For XM of foreign Forex traders, you can trade from a margin requirement of $ 0.1 with leverage up to 888 times.

At low required margin and high leverage, Forex is more profitable.

Magnitude of price fluctuation (Fluctuation rates)

  • Bitcoin: large (5 times USD /JPY)
  • Forex: small

“Large volatility" means that the magnitude of price volativity is large, the risk is high. “Small fluctuations" mean the magnitude of the volativity is small, low risk.

Bitcoin is very volatile so if you don’t pay attention to Bitcoin for just a moment, and the price will reach closer to the cut loss line and the risk will become higher.

In Forex, for the USD /JPY exchange rate,if volatility is small then it can be less risky than Bitcoin.
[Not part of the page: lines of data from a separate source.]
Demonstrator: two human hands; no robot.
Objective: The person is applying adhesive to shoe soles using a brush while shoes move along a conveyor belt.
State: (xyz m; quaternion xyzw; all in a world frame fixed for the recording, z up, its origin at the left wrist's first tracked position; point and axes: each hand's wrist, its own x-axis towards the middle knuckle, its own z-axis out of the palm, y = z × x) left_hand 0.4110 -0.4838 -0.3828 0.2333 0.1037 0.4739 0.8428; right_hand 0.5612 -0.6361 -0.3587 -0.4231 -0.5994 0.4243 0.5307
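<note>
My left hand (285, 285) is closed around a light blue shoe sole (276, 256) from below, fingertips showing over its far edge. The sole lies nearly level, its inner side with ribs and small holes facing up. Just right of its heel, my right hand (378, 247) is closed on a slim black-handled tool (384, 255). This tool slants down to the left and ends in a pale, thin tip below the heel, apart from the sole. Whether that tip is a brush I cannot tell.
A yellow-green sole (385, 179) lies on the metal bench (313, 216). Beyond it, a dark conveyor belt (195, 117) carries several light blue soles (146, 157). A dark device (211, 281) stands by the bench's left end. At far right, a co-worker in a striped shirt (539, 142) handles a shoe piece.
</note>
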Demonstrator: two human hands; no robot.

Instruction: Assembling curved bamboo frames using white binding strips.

In Forex GBP tends to have high volatility.

In risk terms ,Forex tends to have lower risk than Bitcoin.

Absolute difference of liquidity

  • Bitcoin: 2,500 Billion Yen
  • Forex: 500 thousand billion Yen

The monthly trading volume of Bitcoin in Japan is prevalent in the world, around 2500 billion Yen, whereas Forex trading volume is just over 500 trillion yen.

Smaller trading volume means that it is not possible to sell bitcoin at the price you would like to sell and it is easy to generate a risk.

Furthermore, Bitcoin’s mined cap is set at 21 million bitcoins, so the possibility of liquidity becoming so large as Forex is very low.

Where the liquidity position is based on trading turnover, Forex is more profitable.

Recap on the difference between Bitcoin and Forex

Trading time24 hours, 365 days24 hours on weekdays
Maximum leverage25 times888 times
Monthly trading volume250 Billion JPYOver 500000 billion JPY

※1:Different depending on the trading center.

※Red character is the more profitable side.

As mentioned above, Bitcoin has the basic purpose of sending money, payment or storage purposes, and other advantages, but when compared to Forex, Forex has more benefits.

Forex and Bitcoin both have their own advantages, you can make use and trade for each purpose.